▶ **WORK INSTRUCTION**: So that the copy stays text only, transcribe the data below exactly and exclude the images.

▶ **DATA BLOCK**:
== == ==

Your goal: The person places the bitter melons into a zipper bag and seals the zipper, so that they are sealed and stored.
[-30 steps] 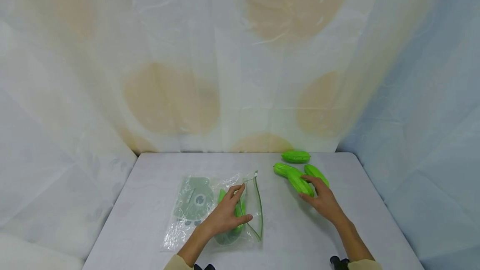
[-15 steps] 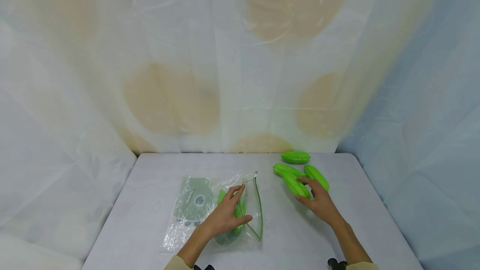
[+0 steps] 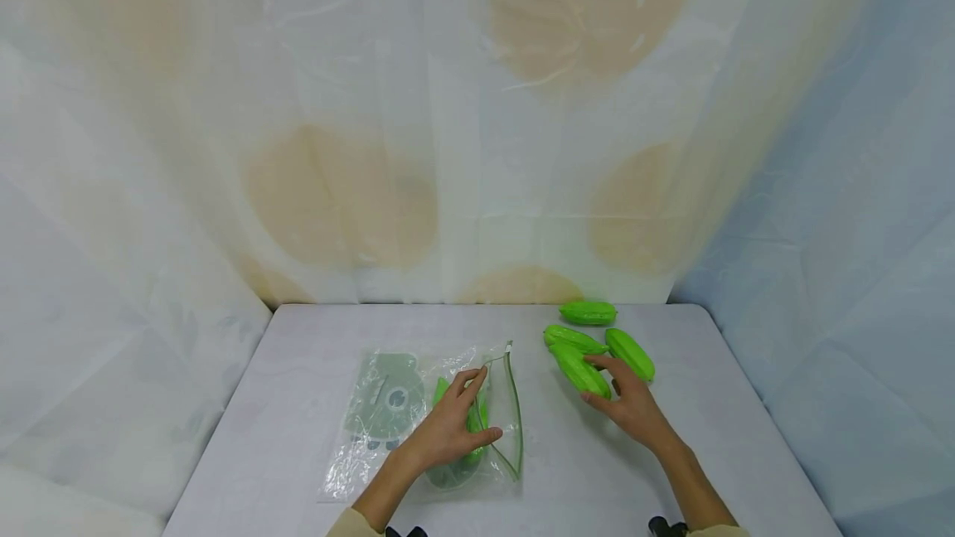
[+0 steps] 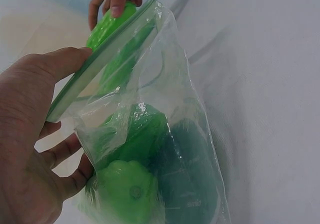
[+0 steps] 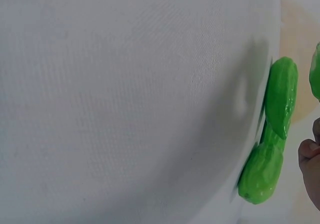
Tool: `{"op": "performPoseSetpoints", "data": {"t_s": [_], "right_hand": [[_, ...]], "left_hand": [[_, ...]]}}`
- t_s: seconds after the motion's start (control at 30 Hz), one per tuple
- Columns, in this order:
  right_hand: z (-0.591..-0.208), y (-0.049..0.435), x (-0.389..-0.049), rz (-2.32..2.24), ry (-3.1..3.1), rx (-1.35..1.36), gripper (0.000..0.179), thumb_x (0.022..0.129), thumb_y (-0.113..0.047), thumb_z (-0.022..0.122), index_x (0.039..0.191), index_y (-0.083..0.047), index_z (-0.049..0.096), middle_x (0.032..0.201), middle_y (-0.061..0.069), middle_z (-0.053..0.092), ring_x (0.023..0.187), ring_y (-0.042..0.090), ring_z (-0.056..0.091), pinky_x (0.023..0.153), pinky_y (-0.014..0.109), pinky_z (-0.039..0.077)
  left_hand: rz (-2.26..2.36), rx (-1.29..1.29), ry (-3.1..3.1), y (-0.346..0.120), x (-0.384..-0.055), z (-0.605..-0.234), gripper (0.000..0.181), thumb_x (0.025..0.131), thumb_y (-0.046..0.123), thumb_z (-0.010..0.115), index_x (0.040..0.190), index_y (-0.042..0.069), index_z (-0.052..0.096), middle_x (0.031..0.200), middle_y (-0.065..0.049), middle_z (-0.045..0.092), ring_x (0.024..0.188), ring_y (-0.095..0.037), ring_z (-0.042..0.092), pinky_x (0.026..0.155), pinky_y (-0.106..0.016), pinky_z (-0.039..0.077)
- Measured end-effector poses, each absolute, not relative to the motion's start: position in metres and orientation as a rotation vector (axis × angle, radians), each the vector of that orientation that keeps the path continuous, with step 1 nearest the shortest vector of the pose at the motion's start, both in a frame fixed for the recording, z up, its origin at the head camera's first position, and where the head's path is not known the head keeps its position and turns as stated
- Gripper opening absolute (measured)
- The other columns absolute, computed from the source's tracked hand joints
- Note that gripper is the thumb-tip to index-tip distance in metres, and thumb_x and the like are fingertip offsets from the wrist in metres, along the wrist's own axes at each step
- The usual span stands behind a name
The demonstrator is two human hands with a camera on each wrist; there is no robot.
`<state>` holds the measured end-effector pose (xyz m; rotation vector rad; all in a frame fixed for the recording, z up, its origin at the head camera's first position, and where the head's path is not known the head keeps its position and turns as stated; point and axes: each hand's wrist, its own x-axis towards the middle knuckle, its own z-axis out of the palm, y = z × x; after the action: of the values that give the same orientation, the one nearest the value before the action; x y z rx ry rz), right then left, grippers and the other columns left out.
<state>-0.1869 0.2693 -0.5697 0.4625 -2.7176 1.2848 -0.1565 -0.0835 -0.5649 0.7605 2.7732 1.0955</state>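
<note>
My left hand [image 3: 451,425] grips the mouth of a clear zip bag [image 4: 190,134] lying on the table; the thumb lies on the green zip strip [image 4: 85,84]. Inside the bag are bright green gourds [image 4: 122,186], seen through the plastic. To the right, my right hand [image 3: 630,404] holds a ridged green gourd [image 3: 574,367] between thumb and fingers, just over the tabletop. That held gourd appears beyond the bag's mouth in the left wrist view; only part of it shows at the right edge of the right wrist view.
Around the right hand lie three more gourds: one at the back [image 3: 588,312], one on the right [image 3: 630,353] and one behind the held gourd [image 3: 578,338]. The white table [image 3: 552,471] meets patterned curtains [image 3: 462,214] at its back and sides.
The right hand has moved a little left and toward the front with the gourd, baring more of the gourds behind it. The left hand and bag stay in place.
</note>
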Motion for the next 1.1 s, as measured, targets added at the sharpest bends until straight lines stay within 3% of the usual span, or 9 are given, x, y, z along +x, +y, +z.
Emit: {"op": "performPoseSetpoints", "data": {"t_s": [0.47, 0.9, 1.1], "right_hand": [[-0.567, 0.259, -0.185, 1.285, -2.697, 0.538, 0.060, 0.086, -0.033, 0.081, 0.140, -0.025, 0.056, 0.126, -0.008, 0.058, 0.107, 0.011, 0.051, 0.078, 0.040, 0.048], [-0.563, 0.249, -0.176, 1.390, -2.777, 0.530, 0.059, 0.085, -0.036, 0.081, 0.138, -0.032, 0.056, 0.128, -0.011, 0.058, 0.114, 0.013, 0.053, 0.088, 0.039, 0.047], [-0.563, 0.243, -0.174, 1.408, -2.794, 0.543, 0.059, 0.084, -0.040, 0.081, 0.138, -0.033, 0.056, 0.129, -0.011, 0.058, 0.111, 0.014, 0.053, 0.086, 0.031, 0.045]], "left_hand": [[1.074, 0.774, 2.797, -0.084, -0.157, -0.564, 0.097, 0.089, 0.050, 0.073, 0.161, 0.010, 0.022, 0.159, -0.003, 0.027, 0.138, -0.028, 0.044, 0.104, -0.048, 0.046], [1.088, 0.762, 2.789, -0.082, -0.155, -0.566, 0.097, 0.089, 0.046, 0.074, 0.162, 0.014, 0.019, 0.159, -0.003, 0.028, 0.138, -0.029, 0.044, 0.104, -0.050, 0.045], [1.077, 0.741, 2.788, -0.082, -0.155, -0.566, 0.097, 0.088, 0.046, 0.075, 0.162, 0.011, 0.021, 0.159, -0.003, 0.027, 0.138, -0.029, 0.044, 0.104, -0.050, 0.045]]}}
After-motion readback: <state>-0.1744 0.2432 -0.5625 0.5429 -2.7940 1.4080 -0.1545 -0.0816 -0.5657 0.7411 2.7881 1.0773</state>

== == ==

▶ **EXPECTED OUTPUT**:
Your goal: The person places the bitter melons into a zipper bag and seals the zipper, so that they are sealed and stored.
[-30 steps] 
[-15 steps] 
[+0 steps] 
[+0 steps] 
[+0 steps] 
Tool: `{"op": "performPoseSetpoints", "data": {"t_s": [_], "right_hand": [[_, ...]], "left_hand": [[_, ...]]}}`
- t_s: seconds after the motion's start (control at 30 Hz), one per tuple
- Columns, in this order:
  right_hand: z (-0.591..-0.208), y (-0.049..0.435), x (-0.389..-0.049), rz (-2.32..2.24), ry (-3.1..3.1), rx (-1.35..1.36), gripper (0.000..0.179), thumb_x (0.022..0.129), thumb_y (-0.113..0.047), thumb_z (-0.022..0.122), index_x (0.039..0.191), index_y (-0.083..0.047), index_z (-0.049..0.096), middle_x (0.032..0.201), middle_y (-0.061..0.069), middle_z (-0.053..0.092), ring_x (0.023..0.187), ring_y (-0.042..0.090), ring_z (-0.056..0.091), pinky_x (0.023..0.153), pinky_y (-0.014..0.109), pinky_z (-0.039..0.077)
  left_hand: rz (-2.26..2.36), rx (-1.29..1.29), ry (-3.1..3.1), y (-0.346..0.120), x (-0.384..-0.055), z (-0.605..-0.234), gripper (0.000..0.181), thumb_x (0.025..0.131), thumb_y (-0.046..0.123), thumb_z (-0.010..0.115), index_x (0.040..0.190), index_y (-0.042..0.069), index_z (-0.052..0.096), middle_x (0.031..0.200), middle_y (-0.065..0.049), middle_z (-0.045..0.092), ring_x (0.024..0.188), ring_y (-0.095..0.037), ring_z (-0.042..0.092), pinky_x (0.026..0.155), pinky_y (-0.106..0.016), pinky_z (-0.039..0.077)
- Measured end-effector poses, each absolute, not relative to the motion's start: position in metres and orientation as a rotation vector (axis × angle, radians), each the vector of that orientation that keeps the path continuous, with step 1 nearest the shortest vector of the pose at the motion's start, both in a frame fixed for the recording, z up, its origin at the head camera's first position, and where the head's path is not known the head keeps its position and turns as stated
- Gripper opening absolute (measured)
- The other columns absolute, computed from the source's tracked hand joints
- Note that gripper is the thumb-tip to index-tip distance in metres, and thumb_x and the like are fingertip offsets from the wrist in metres, along the wrist's own axes at each step
- The usual span stands behind a name
The demonstrator is two human hands with a camera on each wrist; there is no robot.
`<state>` holds the measured end-effector pose (xyz m; rotation vector rad; all in a frame fixed for the recording, z up, its origin at the head camera's first position, and where the head's path is not known the head keeps its position and turns as stated; point and axes: each hand's wrist, its own x-axis towards the middle knuckle, its own z-axis out of the palm, y = z × x; after the action: of the values that give the same orientation, the one nearest the value before the action; x y z rx ry rz), right then left, grippers and the other columns left out.
<state>-0.1869 0.2693 -0.5697 0.4625 -2.7176 1.2848 -0.1565 -0.0835 -0.5649 0.7605 2.7732 1.0955</state>
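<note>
My left hand [image 3: 451,425] grips the mouth of a clear zip bag [image 4: 190,134] lying on the table; the thumb lies on the green zip strip [image 4: 85,84]. Inside the bag are bright green gourds [image 4: 122,186], seen through the plastic. To the right, my right hand [image 3: 630,404] holds a ridged green gourd [image 3: 574,367] between thumb and fingers, just over the tabletop. That held gourd appears beyond the bag's mouth in the left wrist view; only part of it shows at the right edge of the right wrist view.
Around the right hand lie three more gourds: one at the back [image 3: 588,312], one on the right [image 3: 630,353] and one behind the held gourd [image 3: 578,338]. The white table [image 3: 552,471] meets patterned curtains [image 3: 462,214] at its back and sides.
The right hand has moved a little left and toward the front with the gourd, baring more of the gourds behind it. The left hand and bag stay in place.
</note>
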Motion for the next 1.1 s, as measured, targets added at the sharpest bends until straight lines stay within 3% of the usual span, or 9 are given, x, y, z along +x, +y, +z.
Emit: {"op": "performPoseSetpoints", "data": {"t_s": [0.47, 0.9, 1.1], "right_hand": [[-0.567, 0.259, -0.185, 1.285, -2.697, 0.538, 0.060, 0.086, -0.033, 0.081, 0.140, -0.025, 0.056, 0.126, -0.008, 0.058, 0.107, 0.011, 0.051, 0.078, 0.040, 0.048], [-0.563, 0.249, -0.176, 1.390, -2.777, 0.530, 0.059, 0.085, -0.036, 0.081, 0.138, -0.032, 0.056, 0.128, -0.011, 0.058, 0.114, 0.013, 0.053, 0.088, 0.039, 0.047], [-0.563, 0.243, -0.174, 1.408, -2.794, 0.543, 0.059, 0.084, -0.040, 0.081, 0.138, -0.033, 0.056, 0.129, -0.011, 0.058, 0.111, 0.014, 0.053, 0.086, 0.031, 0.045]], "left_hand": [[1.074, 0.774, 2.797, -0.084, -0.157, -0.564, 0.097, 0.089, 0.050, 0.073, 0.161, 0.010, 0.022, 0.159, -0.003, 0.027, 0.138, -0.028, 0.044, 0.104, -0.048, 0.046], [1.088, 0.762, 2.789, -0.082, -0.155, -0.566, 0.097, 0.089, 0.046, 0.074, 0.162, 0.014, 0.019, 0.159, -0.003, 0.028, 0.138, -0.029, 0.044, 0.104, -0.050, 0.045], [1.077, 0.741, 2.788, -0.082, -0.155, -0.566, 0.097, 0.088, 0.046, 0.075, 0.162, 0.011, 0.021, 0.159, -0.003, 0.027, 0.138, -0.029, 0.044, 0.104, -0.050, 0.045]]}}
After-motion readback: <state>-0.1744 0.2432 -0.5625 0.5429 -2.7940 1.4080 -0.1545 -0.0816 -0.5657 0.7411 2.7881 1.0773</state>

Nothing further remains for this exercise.